WHAT IS EXPECTED: Which lines of the data below contain "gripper"? Please show them all.

════════

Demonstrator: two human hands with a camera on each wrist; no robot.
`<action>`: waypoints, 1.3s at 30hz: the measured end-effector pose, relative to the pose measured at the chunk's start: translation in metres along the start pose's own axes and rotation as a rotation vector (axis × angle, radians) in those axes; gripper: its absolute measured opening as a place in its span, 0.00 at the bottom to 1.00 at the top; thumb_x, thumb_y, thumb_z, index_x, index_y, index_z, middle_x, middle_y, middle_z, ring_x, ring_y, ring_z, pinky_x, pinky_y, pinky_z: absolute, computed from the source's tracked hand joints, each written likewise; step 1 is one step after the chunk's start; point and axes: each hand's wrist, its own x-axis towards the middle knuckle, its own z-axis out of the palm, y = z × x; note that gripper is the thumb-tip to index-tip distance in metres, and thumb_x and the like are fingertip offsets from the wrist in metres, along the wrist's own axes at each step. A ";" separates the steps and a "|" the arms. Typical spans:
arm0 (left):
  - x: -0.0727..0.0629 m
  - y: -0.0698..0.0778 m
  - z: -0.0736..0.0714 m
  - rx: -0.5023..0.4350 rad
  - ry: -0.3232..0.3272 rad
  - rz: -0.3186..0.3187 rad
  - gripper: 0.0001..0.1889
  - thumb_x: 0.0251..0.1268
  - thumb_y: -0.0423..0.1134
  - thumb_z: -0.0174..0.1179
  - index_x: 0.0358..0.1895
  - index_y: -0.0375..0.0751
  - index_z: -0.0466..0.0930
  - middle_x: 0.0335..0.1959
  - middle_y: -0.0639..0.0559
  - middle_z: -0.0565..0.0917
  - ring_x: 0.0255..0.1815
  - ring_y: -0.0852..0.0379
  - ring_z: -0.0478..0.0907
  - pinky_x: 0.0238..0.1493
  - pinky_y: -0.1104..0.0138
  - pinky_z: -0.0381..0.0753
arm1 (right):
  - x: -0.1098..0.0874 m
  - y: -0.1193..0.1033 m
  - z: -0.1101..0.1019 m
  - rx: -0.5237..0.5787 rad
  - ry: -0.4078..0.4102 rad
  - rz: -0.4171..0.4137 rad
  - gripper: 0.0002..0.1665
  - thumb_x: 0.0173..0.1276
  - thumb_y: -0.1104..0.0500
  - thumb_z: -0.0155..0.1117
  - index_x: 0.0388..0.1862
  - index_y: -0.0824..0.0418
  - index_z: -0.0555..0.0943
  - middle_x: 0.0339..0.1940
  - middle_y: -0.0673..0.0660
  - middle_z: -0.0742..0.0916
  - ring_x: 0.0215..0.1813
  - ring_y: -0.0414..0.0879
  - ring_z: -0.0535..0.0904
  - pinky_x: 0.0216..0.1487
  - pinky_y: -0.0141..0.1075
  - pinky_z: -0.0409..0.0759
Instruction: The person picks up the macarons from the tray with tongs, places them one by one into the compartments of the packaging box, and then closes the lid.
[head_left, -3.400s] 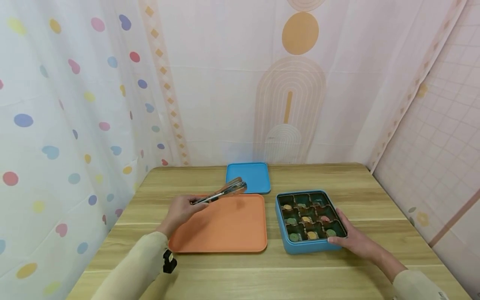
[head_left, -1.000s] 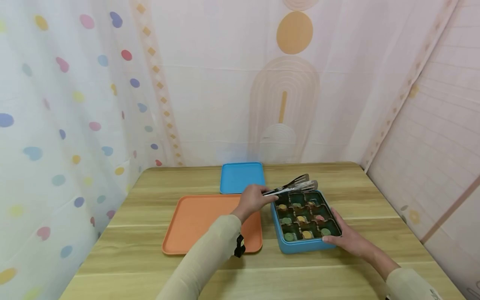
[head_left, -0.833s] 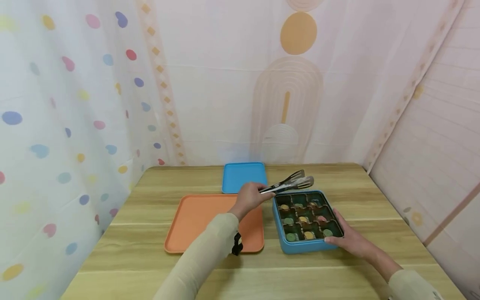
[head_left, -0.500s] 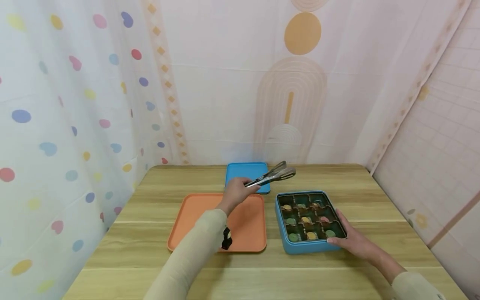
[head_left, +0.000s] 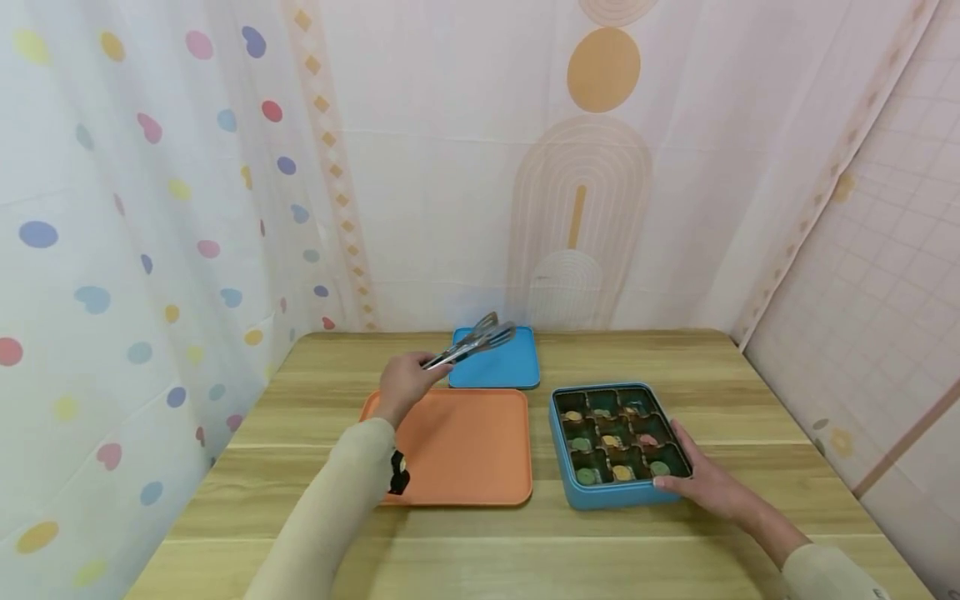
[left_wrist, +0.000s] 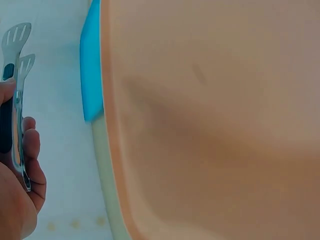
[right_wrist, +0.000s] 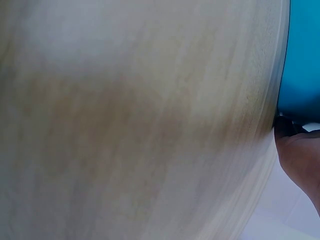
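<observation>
My left hand [head_left: 407,382] holds a pair of metal tongs [head_left: 467,346] by its handles. The tongs' slotted ends stand apart with nothing between them, seen over the blue square tray or lid [head_left: 506,367]. In the left wrist view the tongs [left_wrist: 15,115] show dark grip panels under the thumb. My right hand [head_left: 708,483] grips the front right corner of a blue box [head_left: 615,498], thumb on the front rim and fingers along the right side. A dark divider [head_left: 594,427] splits the box into several compartments with small round green, yellow and pinkish pieces in them.
An orange tray [head_left: 480,467] lies below the left forearm, left of the box. The wooden table [head_left: 525,558] reaches back to a patterned curtain [head_left: 420,192]. A dark band [head_left: 399,473] is on the left wrist.
From the orange tray the tongs went right to the box's back left edge, then back left to over the blue tray or lid. The right hand and the box stayed in place.
</observation>
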 end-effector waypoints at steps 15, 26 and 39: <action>-0.021 -0.087 -0.093 0.127 0.068 -0.022 0.19 0.64 0.55 0.67 0.43 0.41 0.88 0.27 0.50 0.84 0.22 0.52 0.71 0.25 0.61 0.68 | 0.000 0.002 0.000 0.004 0.007 -0.006 0.62 0.70 0.48 0.65 0.81 0.63 0.31 0.77 0.77 0.41 0.74 0.78 0.43 0.66 0.71 0.49; -0.057 -0.147 -0.146 0.180 0.003 -0.062 0.26 0.63 0.57 0.67 0.48 0.35 0.86 0.39 0.42 0.81 0.31 0.51 0.70 0.29 0.61 0.68 | 0.000 0.001 0.000 0.018 0.014 -0.008 0.62 0.70 0.49 0.66 0.81 0.62 0.30 0.78 0.75 0.39 0.75 0.77 0.36 0.66 0.72 0.43; -0.087 -0.187 -0.167 0.236 -0.033 -0.057 0.27 0.61 0.56 0.68 0.49 0.34 0.86 0.37 0.46 0.81 0.34 0.52 0.72 0.42 0.49 0.67 | 0.002 0.002 0.000 0.037 0.005 -0.012 0.62 0.72 0.49 0.64 0.81 0.61 0.29 0.78 0.74 0.38 0.75 0.77 0.35 0.65 0.72 0.44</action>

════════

EXPECTED OUTPUT:
`<action>`: waypoints, 1.3s at 30hz: the measured end-effector pose, relative to the pose measured at the chunk's start: translation in metres along the start pose's own axes and rotation as a rotation vector (axis × angle, radians) in those axes; gripper: its absolute measured opening as a place in its span, 0.00 at the bottom to 1.00 at the top; thumb_x, thumb_y, thumb_z, index_x, index_y, index_z, middle_x, middle_y, middle_z, ring_x, ring_y, ring_z, pinky_x, pinky_y, pinky_z: absolute, computed from the source's tracked hand joints, each written likewise; step 1 is one step after the chunk's start; point and axes: each hand's wrist, its own x-axis towards the middle knuckle, its own z-axis out of the palm, y = z × x; note that gripper is the thumb-tip to index-tip distance in metres, and thumb_x and the like are fingertip offsets from the wrist in metres, along the wrist's own axes at each step. A ";" separates the steps and a "|" the arms. Typical spans:
  - gripper: 0.0001..0.1889
  - gripper: 0.0002..0.1665

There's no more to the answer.